Harriet & Harold (Shag)
Let’s say you’re a dancer in 1930’s New York, and you love Shag. You decide to maybe make a statement about how there’s not a Shag division at the Harvest Moon Ball, and so you compete in the Lindy Hop prelims. You are good enough to tie with another couple. (Harriet and Harold dead-tied with another couple and the judges took them both.)
You make it to the finals…only to be surrounded by an entire performance team of Whitey’s Lindy Hoppers in your heat. Your chance to show off some Shag may get a little overshadowed.
Of course, we don’t know if that’s what Harriet and Harold were thinking. They might have just been ecstatic to dance their dance in front of 22,000 people regardless. And they should have been proud, as they seem to be the first Shag that was on the Harvest Moon Ball stage.

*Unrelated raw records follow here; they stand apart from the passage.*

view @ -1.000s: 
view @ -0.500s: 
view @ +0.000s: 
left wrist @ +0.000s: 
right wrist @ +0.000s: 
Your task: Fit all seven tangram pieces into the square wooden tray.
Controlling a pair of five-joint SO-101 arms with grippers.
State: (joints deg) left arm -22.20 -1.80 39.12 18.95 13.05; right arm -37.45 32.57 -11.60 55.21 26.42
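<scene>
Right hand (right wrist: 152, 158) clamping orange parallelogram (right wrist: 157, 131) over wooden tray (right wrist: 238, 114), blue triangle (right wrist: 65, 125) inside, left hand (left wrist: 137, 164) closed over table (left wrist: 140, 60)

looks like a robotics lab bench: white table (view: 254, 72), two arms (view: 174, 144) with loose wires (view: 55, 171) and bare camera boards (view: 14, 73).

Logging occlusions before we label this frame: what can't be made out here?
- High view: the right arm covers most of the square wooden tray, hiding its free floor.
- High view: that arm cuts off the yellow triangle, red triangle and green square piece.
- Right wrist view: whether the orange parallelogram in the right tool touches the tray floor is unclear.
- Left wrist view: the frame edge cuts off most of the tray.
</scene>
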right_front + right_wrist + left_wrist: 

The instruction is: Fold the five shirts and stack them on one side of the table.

And, as we will find out, a demand made by Shaggers would indeed be heard: In 1937, the Harvest Moon Ball would announce its first “Collegiate Shag” division.
Here’s the entire video for that year:
1937
The “New” Kid
On Aug 12, 1937, the day the Daily News announced the third Harvest Moon Ball, and “Collegiate Shag” appeared in the listing of the divisions.
This year, according to the Daily News, the “Collegiate Shag” was demanded by hundreds of the newly crazed, mostly-student dancers — and when they signed up for the division, they doubled the amount of the applications of the next most popular dance, the Waltz.
Most Lindy Hoppers know Lindy Hop was a product of the Black American culture of Jazz-era Harlem. But what about this newcomer to New York, Shag? Where did it come from? And what are its cultural roots? Before we get the help of some Shag experts to help answer that, try this thought exercise: Imagine for a moment we simply said “You might not know this, but Shag was a ‘White dance.’” How would that make you feel about the dance? What would that mean to you? Would it make you feel uneasy, or perhaps the opposite — more comfortable with its existence? (For instance, a White Shag dancer being convinced it’s a “White dance” might feel comfort in knowing they perhaps don’t have to worry about navigating appropriation as much as a Lindy Hopper might.)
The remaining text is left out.